Serving Suggestion: I’ve also added in some spicy paprika (approximately 1-2 Tbsp, depending on your liking for spice). You can add this in immediately after adding brussel sprouts.

Photo Credit: Real Simple

Warm Garbanzo and Quinoa Salad

This is great for a side or can even be a dish all on its own. Between the spinach, quinoa, and garbanzos this is a powerhouse of fiber and nutrients. Easy enough to make of course. This recipe and image are courtesy of Women’s Health.

Average time: 25 minutes

Serves: 4 as a side, 2-3 as a main course

Ingredients

1 cup of quinoa (can use whole-wheat couscous as well)

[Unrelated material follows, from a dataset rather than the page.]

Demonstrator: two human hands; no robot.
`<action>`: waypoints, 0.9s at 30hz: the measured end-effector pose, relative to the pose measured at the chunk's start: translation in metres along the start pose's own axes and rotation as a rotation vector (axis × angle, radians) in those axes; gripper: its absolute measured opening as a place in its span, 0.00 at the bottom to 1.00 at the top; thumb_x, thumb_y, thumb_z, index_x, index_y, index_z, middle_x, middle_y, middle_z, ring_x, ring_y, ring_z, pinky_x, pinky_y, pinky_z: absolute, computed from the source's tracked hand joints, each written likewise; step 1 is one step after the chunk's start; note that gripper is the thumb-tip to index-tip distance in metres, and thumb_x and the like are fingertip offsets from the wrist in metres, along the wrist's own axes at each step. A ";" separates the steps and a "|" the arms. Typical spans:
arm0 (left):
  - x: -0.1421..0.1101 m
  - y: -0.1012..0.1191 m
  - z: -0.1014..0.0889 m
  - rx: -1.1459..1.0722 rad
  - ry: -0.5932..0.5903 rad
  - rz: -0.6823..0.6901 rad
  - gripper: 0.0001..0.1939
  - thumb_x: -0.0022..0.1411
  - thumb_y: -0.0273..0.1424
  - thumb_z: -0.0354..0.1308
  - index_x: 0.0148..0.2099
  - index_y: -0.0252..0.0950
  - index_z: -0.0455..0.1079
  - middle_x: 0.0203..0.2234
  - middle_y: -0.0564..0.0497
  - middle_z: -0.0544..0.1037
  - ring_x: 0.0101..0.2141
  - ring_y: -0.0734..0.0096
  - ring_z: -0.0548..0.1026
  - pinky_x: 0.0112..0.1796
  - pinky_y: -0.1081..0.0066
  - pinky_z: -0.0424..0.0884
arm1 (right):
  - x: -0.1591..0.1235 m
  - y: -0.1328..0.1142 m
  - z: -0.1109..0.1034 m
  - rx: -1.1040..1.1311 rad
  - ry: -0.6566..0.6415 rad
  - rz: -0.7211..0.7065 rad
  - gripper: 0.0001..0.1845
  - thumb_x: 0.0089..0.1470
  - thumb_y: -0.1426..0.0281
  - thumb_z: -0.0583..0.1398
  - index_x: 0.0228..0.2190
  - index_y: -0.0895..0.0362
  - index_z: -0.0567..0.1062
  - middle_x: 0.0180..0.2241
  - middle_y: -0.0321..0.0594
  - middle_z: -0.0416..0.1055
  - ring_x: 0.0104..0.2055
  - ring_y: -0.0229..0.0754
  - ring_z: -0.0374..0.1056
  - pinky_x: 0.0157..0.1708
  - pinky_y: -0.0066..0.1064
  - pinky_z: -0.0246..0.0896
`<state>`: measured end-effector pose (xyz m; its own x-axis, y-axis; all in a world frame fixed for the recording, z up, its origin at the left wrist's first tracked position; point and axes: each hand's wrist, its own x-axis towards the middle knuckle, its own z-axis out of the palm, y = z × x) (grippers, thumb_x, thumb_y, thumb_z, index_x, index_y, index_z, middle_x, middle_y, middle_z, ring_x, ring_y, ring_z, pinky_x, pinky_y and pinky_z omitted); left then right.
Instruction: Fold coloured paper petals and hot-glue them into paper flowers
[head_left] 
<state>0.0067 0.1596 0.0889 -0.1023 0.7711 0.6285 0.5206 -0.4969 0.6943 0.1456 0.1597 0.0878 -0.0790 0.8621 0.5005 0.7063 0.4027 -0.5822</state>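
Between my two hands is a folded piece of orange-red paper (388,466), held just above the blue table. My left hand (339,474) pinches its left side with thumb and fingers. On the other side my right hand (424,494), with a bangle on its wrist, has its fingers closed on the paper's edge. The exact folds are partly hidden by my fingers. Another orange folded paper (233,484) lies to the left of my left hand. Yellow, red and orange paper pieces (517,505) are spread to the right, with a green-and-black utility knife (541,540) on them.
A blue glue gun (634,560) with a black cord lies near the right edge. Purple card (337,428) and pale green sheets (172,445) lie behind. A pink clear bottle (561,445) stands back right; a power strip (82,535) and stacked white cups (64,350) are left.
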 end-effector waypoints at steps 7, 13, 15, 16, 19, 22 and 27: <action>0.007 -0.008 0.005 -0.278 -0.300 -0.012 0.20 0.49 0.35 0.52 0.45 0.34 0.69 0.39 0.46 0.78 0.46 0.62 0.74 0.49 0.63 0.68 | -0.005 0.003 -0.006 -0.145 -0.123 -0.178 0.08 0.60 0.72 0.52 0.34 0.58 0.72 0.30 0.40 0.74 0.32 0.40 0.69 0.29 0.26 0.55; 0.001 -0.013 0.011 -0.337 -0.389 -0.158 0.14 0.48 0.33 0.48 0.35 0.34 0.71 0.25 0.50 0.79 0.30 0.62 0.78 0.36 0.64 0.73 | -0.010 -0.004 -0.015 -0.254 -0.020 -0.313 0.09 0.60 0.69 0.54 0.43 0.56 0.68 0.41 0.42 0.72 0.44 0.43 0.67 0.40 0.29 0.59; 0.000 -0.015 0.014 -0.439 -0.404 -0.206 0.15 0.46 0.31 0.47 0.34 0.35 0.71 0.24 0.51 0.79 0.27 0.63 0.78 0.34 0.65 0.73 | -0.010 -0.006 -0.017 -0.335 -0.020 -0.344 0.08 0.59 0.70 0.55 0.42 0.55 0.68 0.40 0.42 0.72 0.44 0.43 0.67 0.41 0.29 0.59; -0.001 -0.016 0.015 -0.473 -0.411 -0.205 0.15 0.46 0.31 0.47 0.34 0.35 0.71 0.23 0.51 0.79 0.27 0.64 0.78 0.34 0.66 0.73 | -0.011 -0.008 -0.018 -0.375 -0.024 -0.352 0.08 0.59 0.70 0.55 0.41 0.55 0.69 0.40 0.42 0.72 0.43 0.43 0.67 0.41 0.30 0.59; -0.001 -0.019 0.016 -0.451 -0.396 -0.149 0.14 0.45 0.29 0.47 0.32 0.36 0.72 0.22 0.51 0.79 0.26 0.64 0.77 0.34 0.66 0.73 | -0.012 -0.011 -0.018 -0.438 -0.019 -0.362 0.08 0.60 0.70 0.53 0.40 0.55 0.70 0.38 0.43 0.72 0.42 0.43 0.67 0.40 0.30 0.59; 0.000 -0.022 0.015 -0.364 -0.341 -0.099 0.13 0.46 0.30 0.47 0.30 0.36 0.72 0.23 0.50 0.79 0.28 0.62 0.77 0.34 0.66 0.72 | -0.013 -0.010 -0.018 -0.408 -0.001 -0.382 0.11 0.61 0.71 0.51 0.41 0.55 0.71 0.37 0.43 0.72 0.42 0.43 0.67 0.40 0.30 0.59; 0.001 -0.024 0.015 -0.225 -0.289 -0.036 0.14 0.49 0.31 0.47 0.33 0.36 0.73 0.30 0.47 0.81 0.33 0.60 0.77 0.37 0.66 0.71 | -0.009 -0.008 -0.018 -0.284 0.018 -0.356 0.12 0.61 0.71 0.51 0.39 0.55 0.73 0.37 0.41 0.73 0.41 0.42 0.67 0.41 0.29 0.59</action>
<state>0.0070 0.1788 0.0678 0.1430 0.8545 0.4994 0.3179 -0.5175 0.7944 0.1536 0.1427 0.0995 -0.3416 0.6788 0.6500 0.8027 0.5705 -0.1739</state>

2 cups of vegetable broth (optional)

1 1/2tsp chopped garlic

2-3 medium zucchini, quartered and sliced

2 carrots, grated

1 red bell pepper, chopped

1 (140z) canned garbanzo beans, rinsed and drained

1 bunch scallions, chopped

2 Tbsp olive oil

3 Tbsp white-wine vinegar

1/4 tsp salt

6 c fresh spinach leaves, cleaned and dried

3 0z feta crumbled feta (optional)

Directions

1. Cook quinoa according to package directions. Suggest using vegetable broth but may use water as well.

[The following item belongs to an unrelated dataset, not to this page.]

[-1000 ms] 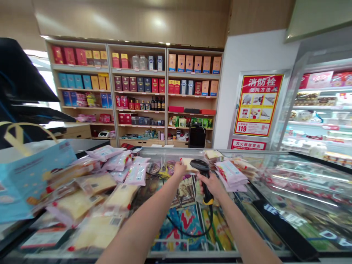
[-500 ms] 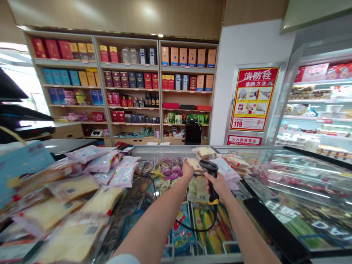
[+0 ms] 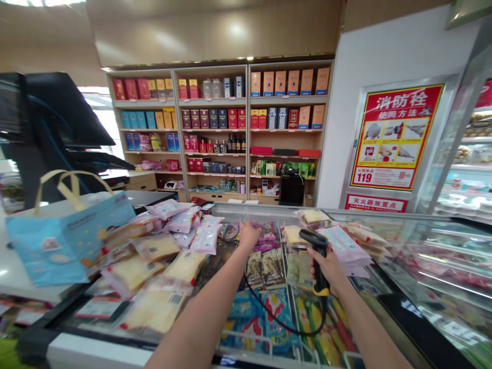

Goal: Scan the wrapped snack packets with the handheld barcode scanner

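My right hand (image 3: 326,259) grips a black barcode scanner (image 3: 315,256) by its handle, and its cable (image 3: 277,323) loops down over the freezer glass. My left hand (image 3: 249,236) hovers above the glass, left of the scanner. It holds nothing that I can see, its fingers loosely extended, with some of them hidden. A bagged sandwich (image 3: 292,236) lies just left of the scanner head. Beyond it rests another wrapped sandwich (image 3: 314,218). Right of the scanner are a pink-and-white packet (image 3: 344,246) and stacked sandwiches (image 3: 365,238). Several bagged sandwiches (image 3: 157,307) and pink-white packets (image 3: 207,236) cover the left side.
A blue bag (image 3: 65,241) with cream handles stands at the left, before a black till monitor (image 3: 69,110). Under the freezer's glass lie ice-cream packs (image 3: 277,315). A long black strip (image 3: 418,328) lies at the right. Shelves of boxes (image 3: 215,120) line the back.
My left hand has left the bagged sandwich and moved left. The view has swung left, showing more of the blue bag and monitor. My right hand still holds the scanner.
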`<state>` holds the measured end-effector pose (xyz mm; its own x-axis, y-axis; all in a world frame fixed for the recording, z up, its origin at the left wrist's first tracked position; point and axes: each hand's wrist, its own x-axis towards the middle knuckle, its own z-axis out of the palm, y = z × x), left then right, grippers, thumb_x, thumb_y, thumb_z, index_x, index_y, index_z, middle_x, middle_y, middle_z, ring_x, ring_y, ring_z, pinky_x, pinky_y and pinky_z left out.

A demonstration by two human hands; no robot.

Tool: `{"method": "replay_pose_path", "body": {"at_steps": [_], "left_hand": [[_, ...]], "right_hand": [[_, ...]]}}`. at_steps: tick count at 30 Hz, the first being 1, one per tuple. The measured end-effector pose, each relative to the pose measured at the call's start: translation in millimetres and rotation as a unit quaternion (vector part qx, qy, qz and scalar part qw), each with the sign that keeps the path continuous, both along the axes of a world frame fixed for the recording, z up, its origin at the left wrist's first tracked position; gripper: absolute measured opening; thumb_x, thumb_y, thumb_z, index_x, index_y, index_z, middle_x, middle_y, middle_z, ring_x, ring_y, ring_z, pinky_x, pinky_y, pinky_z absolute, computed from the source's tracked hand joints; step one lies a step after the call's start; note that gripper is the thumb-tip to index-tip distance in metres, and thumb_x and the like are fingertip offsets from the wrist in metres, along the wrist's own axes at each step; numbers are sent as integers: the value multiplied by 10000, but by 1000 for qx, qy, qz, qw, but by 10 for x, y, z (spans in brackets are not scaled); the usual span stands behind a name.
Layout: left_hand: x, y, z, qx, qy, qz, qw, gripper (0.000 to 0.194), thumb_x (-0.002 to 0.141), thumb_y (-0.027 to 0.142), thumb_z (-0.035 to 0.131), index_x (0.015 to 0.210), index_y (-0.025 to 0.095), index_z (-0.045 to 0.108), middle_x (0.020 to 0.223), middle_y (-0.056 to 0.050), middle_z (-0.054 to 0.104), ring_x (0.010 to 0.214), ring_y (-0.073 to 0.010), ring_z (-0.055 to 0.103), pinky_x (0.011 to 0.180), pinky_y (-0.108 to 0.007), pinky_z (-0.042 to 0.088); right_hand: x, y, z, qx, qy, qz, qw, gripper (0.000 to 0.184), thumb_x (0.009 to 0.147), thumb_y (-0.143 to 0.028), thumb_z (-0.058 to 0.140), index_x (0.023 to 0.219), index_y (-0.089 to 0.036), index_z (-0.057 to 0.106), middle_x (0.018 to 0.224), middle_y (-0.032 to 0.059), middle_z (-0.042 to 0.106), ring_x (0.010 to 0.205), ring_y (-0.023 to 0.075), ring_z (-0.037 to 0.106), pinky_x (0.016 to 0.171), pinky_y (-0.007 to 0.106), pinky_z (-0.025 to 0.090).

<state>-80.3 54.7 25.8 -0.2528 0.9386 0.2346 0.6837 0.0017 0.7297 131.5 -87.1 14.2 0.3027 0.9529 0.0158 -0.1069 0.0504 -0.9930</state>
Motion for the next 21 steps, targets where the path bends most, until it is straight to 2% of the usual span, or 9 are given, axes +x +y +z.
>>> {"method": "replay_pose_path", "body": {"at_steps": [4, 6, 9, 12, 15, 18, 21], "left_hand": [[-832, -27, 156, 32, -15, 71, 997, 492, 765, 254, 673, 1229, 110, 587, 1352, -234, 555, 1241, -323, 560, 1005, -380, 426], [-1170, -73, 186, 3, 6, 105, 994, 548, 747, 278, 690, 1252, 111, 557, 1341, -242, 562, 1239, -353, 554, 1003, -421, 423], [-1529, -143, 139, -75, 30, 132, 988, 695, 666, 306, 767, 1285, 120, 512, 1345, -275, 550, 1231, -404, 548, 986, -476, 424], [-1688, -158, 38, -99, 57, 137, 984, 760, 572, 304, 835, 1252, 158, 528, 1327, -278, 566, 1226, -434, 542, 978, -511, 414], [-1702, -103, -30, -105, 85, 142, 981, 774, 496, 308, 878, 1190, 191, 558, 1335, -274, 565, 1242, -457, 524, 985, -533, 391], [-1685, -10, -56, -131, 73, 114, 982, 743, 429, 274, 902, 1095, 176, 586, 1305, -296, 581, 1217, -458, 547, 963, -511, 410], [-1697, 88, -86, -143, 58, 75, 985, 554, 423, 261, 901, 886, 171, 609, 1193, -276, 652, 1167, -462, 582, 914, -501, 443]], "right_hand": [[-255, 9, 132, -7, -18, 37, 999, 326, 689, -422, 751, 676, -214, 500, 456, -49, 531, 368, 117, 500, 368, 245, 462], [-434, 34, 186, -16, -25, 61, 998, 326, 694, -427, 736, 656, -215, 493, 440, -46, 522, 360, 119, 498, 364, 245, 452], [-758, 100, 225, -18, -17, 84, 996, 334, 686, -438, 731, 646, -218, 483, 423, -52, 504, 343, 116, 487, 350, 238, 431], [-1073, 183, 198, -12, -1, 106, 994, 347, 668, -456, 731, 655, -221, 476, 425, -62, 496, 339, 107, 471, 346, 234, 425], [-1264, 258, 100, -10, -6, 132, 991, 374, 636, -487, 741, 683, -220, 483, 448, -62, 514, 337, 107, 469, 334, 236, 414], [-1291, 297, -32, -1, -23, 161, 987, 402, 626, -523, 740, 692, -219, 486, 448, -63, 515, 337, 111, 474, 345, 246, 427], [-1247, 284, -110, -2, -51, 175, 983, 391, 665, -524, 716, 655, -215, 477, 432, -56, 504, 345, 112, 485, 379, 255, 455]]}}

2. In a food processor, purée scallions, gradually adding oil, vinegar, salt, and black pepper to taste. Process to a thick consistency.

3.  Coat a sauté pan with cooking spray and heat to medium-high. Add garlic, zucchini, carrots, and pepper. Sauté until softened, about 5 minutes, stirring frequently. Add beans and sauté until heated through.

4. Add scallion mixture and quinoa to sauté pan; heat through. Let cool slightly.

5. Mix spinach, garbanzo bean mixture and feta (if using) in a bowl using tongs or salad spoons to toss.